My counsel advised that I settle, sign the Full and Final Release, withdraw my action for wrongful dismissal, infringement of my religious freedom, non-accommodation of mental health injury, and state that I was not bullied and harassed at work. My counsel said I have no case, I can or will lose at trial, or if I won, the monetary award will be less than the defense's settlement -- the defense will likely withdraw their offer because their case against me is strong. Counsel said I was abusing his time by my not agreeing to settle and sign the release.

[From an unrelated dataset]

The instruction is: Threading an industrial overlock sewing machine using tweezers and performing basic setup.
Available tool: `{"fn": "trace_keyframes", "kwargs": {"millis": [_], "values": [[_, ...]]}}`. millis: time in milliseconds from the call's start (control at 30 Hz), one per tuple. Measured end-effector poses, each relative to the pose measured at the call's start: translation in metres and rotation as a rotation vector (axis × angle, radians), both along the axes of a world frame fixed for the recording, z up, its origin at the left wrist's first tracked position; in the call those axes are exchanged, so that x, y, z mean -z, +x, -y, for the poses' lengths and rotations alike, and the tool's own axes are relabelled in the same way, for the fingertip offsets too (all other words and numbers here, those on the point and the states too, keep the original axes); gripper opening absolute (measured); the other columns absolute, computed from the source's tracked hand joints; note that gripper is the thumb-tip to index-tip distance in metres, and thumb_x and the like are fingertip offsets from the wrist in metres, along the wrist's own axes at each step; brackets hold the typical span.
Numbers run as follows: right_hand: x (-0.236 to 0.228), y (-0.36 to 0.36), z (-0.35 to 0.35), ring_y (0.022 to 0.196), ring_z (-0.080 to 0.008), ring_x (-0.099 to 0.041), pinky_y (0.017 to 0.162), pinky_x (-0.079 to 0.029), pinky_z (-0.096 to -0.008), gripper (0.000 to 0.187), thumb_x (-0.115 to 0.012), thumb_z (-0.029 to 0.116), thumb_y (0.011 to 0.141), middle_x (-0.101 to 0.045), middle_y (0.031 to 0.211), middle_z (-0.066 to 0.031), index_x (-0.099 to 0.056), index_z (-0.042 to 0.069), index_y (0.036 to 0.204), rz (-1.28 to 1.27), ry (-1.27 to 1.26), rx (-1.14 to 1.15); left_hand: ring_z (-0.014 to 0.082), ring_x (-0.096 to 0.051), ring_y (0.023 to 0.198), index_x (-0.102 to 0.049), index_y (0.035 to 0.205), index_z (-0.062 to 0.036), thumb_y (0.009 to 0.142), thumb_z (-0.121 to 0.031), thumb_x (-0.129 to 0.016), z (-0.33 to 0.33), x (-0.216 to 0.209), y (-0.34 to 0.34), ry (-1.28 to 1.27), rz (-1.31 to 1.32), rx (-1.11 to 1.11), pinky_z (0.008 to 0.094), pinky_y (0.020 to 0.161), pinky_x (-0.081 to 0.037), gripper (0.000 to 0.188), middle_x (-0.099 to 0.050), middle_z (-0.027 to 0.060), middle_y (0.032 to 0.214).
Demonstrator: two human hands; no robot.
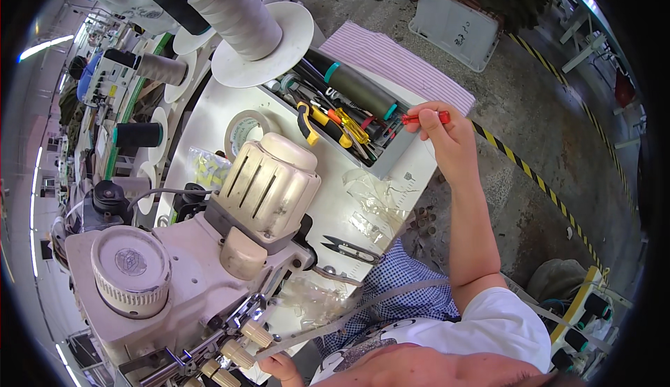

We were going to have the mandatory mediation meeting in early 2020. As soon as we sat down in the mediation room, before we even met the mediator, counsel asked me to withdraw my bullying & harassment claims against the company's managers. Note that my counsel did not include bullying & harassment in my civil court claim, he said as a matter of strategy. After the mediation meeting, I instructed my counsel that "I accept the amount offered to settle my claim against my employer" but "without prejudice to my tribunal application against the individual managers." The defense rejected my counter-offer to settle. I instructed counsel to amend my claim by dropping my religious freedom and mental health injury claims in the action, move for summary judgment on my wrongful dismissal claim only. The defense asked that I pay in advance partial indemnity costs before they consent to my amendment, I paid the money to my counsel, he refused to pay the defendant, and the defendant did not consent to my amendment. My counsel kept suggesting I sign the release that specifically stated my religious freed was not infringed, I have no mental health disability claim, I was not bullied & harassed at my workplace. I asked to schedule my file for examinations. Counsel said the defense would not agree to an examinations date.Earlier this year, more than two years from the failed mediation meeting, I told my counsel I would go to the court, ask the court to force my own counsel and the opposing counsel to agree to an examinations date. Suddenly, the defense agreed to a mediation date. Currently, my counsel and the opposing counsel cannot decide whether my file should be heard under the simplified procedure or the ordinary procedure; my file could not be set down for trial yet. This affects me in such a way that, after more than three years after my wrongful dismissal, I have not been paid what the employer owes me under common law.
I was given a few minutes during the failed mediation to decide if I would withdraw my application at the human rights tribunal, or my counsel would not move my file forward and I should get a new lawyer. My counsel is not clear about dates for next steps, 2-1/2 years after the failed mediation. He only seemed clear in saying I was abusing his time by my refusing to settle, sign the release.
The impact of my not settling, not signing the release with NDA, is that more than three years after my wrongful dismissal (with 20 years of uninterrupted work for one and the same employer), I have not been paid what I'm owed under common law. I continue to be told that I have no valid claim for religious accommodation because I did not ask for such accommodation. I was told the company did not believe me and my doctor that I have need for mental health injury accommodation, because I was not under medication and not being seen by a psychiatrist
I told my counsel that I would be violating my conscience and will be telling a lie if I sign the release (with NDA) indicating that my right to religious freedom/Saturday weekly church day was not infringed, I had no mental health disability claim, and I was not bullied and harassed. When I finally was able to see a psychiatrist, only after I was terminated already, the psychiatrist said my condition was caused by the bullying and harassment that I experienced at the workplace. I asked my counsel if my employer breached it's duty to deal with me in good faith, if my dismissal was done in bad faith. Counsel said nothing changes their advice that I settle, not go to trial. This probably explains why after three years, my file still could not be set down for trial.
If I signed the release/NDA, my conscience will bother me for the rest of my life. To me, it would mean that I have failed to practice what I'd been taught and learned in 50 years of church regular attendance, when the rubber hit the road, I signed a false statement just to receive a little money from my former employer, and not hold to account the individual managers who bullied and harassed me, caused my mental health injury, disbelieved me and my doctor, and when I was about to be transferred out of my toxic workplace, they terminated me.